What you should do. Line by line, retype the material exactly and leave each picture out.

Raw data.
- - -

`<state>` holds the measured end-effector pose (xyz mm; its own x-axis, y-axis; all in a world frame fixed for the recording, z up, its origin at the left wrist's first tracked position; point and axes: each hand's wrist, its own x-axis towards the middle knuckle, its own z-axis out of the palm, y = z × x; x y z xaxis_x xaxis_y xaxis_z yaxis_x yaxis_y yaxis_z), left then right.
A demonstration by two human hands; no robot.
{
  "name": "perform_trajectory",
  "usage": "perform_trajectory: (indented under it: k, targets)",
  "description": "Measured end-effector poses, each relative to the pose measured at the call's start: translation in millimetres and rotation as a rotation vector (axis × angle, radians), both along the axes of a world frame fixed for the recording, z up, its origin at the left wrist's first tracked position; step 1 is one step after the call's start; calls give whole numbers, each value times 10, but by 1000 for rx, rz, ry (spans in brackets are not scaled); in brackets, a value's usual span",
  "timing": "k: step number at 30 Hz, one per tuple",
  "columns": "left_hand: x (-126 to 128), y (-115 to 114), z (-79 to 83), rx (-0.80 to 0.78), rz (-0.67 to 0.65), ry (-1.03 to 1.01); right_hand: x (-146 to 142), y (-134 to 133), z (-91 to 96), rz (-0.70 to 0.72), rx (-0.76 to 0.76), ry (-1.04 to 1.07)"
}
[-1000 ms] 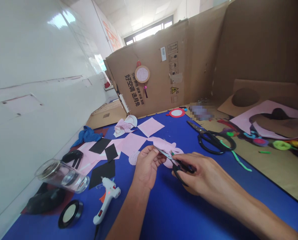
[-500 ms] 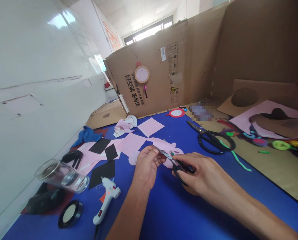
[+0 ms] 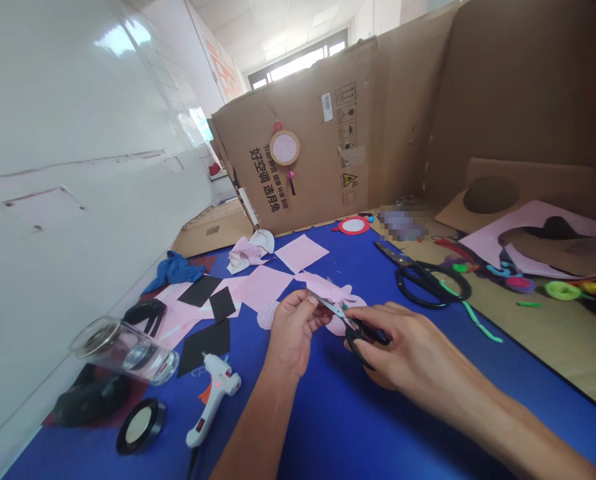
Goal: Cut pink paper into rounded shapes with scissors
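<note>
My right hand [image 3: 403, 340] grips small black-handled scissors [image 3: 339, 312], fingers in the loops. Their blades point up and left, reaching my left hand [image 3: 295, 327]. That hand is closed in a pinch of thumb and fingers beside the blades; what it holds is too small and hidden to name. Behind and below both hands lie cut pink paper pieces [image 3: 323, 287] on the blue tabletop [image 3: 323, 413]. A square pink sheet [image 3: 303, 253] rests farther back. Black paper pieces [image 3: 205, 347] lie left of my left hand.
A white glue gun [image 3: 213, 393] with a lit red light lies left of my forearm. Beyond it are a tipped clear glass [image 3: 128, 350] and a black round container [image 3: 141, 427]. Large black scissors [image 3: 423, 277] lie right; a cardboard wall [image 3: 318, 160] stands behind.
The scissor blades look slightly wider apart around the pivot, with a very small shift. Both hands stay in nearly the same place; nothing else has visibly moved.
</note>
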<state>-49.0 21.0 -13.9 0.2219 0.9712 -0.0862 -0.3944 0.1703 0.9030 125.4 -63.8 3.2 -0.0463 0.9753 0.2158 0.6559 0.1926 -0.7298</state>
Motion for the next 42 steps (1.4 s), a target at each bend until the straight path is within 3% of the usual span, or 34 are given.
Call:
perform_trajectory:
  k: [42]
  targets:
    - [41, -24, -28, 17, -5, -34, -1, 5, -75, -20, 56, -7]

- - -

Result of this exercise.
`<state>` holds the measured end-effector pose (xyz mm; its own x-axis, y-axis; all in a world frame fixed for the recording, z up, its origin at the left wrist's first tracked position; point and axes: each hand's wrist, its own x-axis towards the middle knuckle, its own z-axis out of the palm, y = z × x; x y z xaxis_x xaxis_y xaxis_z yaxis_x yaxis_y yaxis_z), left then right.
A demonstration by two human hands; no robot.
{
  "name": "perform_trajectory",
  "usage": "perform_trajectory: (indented under it: k, targets)",
  "description": "Measured end-effector poses, each relative to the pose measured at the call's start: translation in millimetres and rotation as a rotation vector (axis × angle, radians), both along the axes of a world frame fixed for the recording, z up, its origin at the left wrist's first tracked position; step 1 is one step after the call's start; calls give whole numbers, each value times 10, but by 1000 for rx, rz, ry (spans in brackets are not scaled); in brackets, a value's usual span",
  "timing": "k: step number at 30 Hz, one per tuple",
  "columns": "left_hand: x (-126 to 128), y (-115 to 114), z (-79 to 83), rx (-0.80 to 0.78), rz (-0.67 to 0.65), ry (-1.03 to 1.01); right_hand: x (-146 to 142), y (-134 to 133), z (-91 to 96), rz (-0.70 to 0.72), rx (-0.76 to 0.76), ry (-1.04 to 1.07)"
}
[-1000 ms] 
[-500 ms] 
[+0 ms] 
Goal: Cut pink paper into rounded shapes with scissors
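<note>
My right hand [image 3: 403, 340] grips small black-handled scissors [image 3: 339, 312], fingers in the loops. Their blades point up and left, reaching my left hand [image 3: 295, 327]. That hand is closed in a pinch of thumb and fingers beside the blades; what it holds is too small and hidden to name. Behind and below both hands lie cut pink paper pieces [image 3: 323, 287] on the blue tabletop [image 3: 323, 413]. A square pink sheet [image 3: 303, 253] rests farther back. Black paper pieces [image 3: 205, 347] lie left of my left hand.
A white glue gun [image 3: 213, 393] with a lit red light lies left of my forearm. Beyond it are a tipped clear glass [image 3: 128, 350] and a black round container [image 3: 141, 427]. Large black scissors [image 3: 423, 277] lie right; a cardboard wall [image 3: 318, 160] stands behind.
The scissor blades look slightly wider apart around the pivot, with a very small shift. Both hands stay in nearly the same place; nothing else has visibly moved.
</note>
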<state>-49.0 21.0 -13.9 0.2219 0.9712 -0.0862 -0.3944 0.1703 0.9030 125.4 -63.8 3.2 -0.0463 0.9753 0.2158 0.6559 0.1926 -0.7298</state>
Motion for the next 42 steps (1.4 s), a target at each bend until the straight path is within 3% of the usual span, or 34 are given.
Call:
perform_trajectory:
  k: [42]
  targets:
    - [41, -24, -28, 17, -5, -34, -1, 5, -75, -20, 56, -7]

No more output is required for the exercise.